Friday 1 November 2019

The Master’s Voice




Alice Munro (2000), The Love of a Good Woman, Vintage, London, pp. 340

‘The Love of a Good Woman’ is an anthology of eight stories by Nobel Laureate Alice Munro. The stories bring out her native country Canada in its full splendor. Set in different time periods, seasons and moods, these stories plumb the Canadian life through the slow, pendulous prose that swings back and forth between memory, love, loss and longing of its characters. The terrain of Munro’s narrative is like the peat bogs that are ubiquitous to her landscape, it is slippery and difficult to navigate, but buries within something precious and clarifying. You journey to the end of the story and wait for the story to reappear in its entirety, illuminating parts that you did not know existed in the first reading. That is part of the delectable satisfaction in entering Munro’s beguiling world.

Truth and Illusion

The book begins with the story ‘the love of a good woman’. The good woman has cocooned herself in a role that she plays to perfection.

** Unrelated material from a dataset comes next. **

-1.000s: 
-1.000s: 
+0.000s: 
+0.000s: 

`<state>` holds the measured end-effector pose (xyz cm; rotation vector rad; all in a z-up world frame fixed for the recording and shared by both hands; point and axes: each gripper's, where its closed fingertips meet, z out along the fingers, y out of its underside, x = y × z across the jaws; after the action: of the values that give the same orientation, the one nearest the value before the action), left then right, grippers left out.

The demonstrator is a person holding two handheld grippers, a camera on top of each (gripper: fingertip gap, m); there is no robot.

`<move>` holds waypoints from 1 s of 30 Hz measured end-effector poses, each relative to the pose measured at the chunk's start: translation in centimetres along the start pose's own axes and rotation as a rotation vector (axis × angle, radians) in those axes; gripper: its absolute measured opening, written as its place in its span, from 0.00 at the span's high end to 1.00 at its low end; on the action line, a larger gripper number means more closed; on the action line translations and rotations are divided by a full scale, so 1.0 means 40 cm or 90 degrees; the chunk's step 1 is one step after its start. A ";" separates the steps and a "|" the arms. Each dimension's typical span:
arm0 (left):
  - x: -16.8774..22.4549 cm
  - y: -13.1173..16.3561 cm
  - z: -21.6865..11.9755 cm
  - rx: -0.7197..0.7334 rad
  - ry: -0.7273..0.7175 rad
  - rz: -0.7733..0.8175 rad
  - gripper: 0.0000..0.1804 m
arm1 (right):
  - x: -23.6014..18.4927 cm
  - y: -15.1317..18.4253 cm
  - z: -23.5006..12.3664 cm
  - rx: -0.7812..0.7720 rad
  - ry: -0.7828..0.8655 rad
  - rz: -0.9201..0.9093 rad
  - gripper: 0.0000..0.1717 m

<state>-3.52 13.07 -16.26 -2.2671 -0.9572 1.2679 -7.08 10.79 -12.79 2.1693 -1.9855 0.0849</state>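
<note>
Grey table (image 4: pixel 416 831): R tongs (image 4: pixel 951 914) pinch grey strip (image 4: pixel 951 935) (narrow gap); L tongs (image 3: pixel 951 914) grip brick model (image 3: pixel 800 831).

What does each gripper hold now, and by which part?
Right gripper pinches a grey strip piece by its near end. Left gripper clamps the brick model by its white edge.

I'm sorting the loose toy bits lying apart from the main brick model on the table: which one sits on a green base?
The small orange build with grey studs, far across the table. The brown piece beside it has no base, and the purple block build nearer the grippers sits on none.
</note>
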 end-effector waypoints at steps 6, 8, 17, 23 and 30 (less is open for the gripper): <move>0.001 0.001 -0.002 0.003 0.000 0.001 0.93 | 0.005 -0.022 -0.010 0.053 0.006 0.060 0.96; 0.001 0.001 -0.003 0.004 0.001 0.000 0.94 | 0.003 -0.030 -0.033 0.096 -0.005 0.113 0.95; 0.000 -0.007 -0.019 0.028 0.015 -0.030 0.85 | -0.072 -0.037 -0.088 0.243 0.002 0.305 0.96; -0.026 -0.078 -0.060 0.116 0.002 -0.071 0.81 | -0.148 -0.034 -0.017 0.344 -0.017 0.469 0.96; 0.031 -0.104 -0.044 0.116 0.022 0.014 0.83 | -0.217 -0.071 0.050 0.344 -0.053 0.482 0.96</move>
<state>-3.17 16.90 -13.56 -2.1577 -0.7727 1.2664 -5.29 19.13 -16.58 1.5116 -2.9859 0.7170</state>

Just when it seems life is invariant; a small opening comes into sight. There is a road that could lead to new beginnings, but her rite of passage is through a test of truth that could make or break her life. We leave her at the beginning of this crossroad. Similarly, the story ‘Jakarta’ is a man’s journey to understand what he truly lost four decades ago. In the search for clarity, he meets with an old friend’s narrative that could either be the very truth or a tragic delusion of a broken heart. We leave such protagonists in the middle of their journey where new beginnings are just a corner away, shielded by a wall so deliberate and vile that we fear the outcome even as we know the inevitable has to happen.

A characteristic that simmers in this quiet cauldron is the echo in the narrative that ricochets and threatens the fragile worlds of our characters. A daughter visits her father’s clinic after aborting her child only to assist in another for a stranger. A grandmother plays the same silly game she used to entertain her daughter with, only to enter a dangerous territory with her grandchildren. Reverberating through this story is her own adolescent wanderlust, her daughter’s careful separation and the reunion with the next generation. There is always this echo from the past that spirals into something more tangible and intends to wreck the future.

A Woman’s World

Finally, there is the delicious perspective of women, forever becoming more of themselves, no matter what. They push through dreams and hopes, erotic fantasies and dangerous liaisons, adventures and wanderlust, nightmares and confounding labyrinth of their lives and memories, to emerge at new beginnings. It is in the stunning voices of these women that the world opens out and shuts down in unexpected ways in these stories.

This book is an excellent introduction to the master of short stories that Munro is. If difficult pleasures are what you are looking for, you have arrived home as a quiet winter sets in!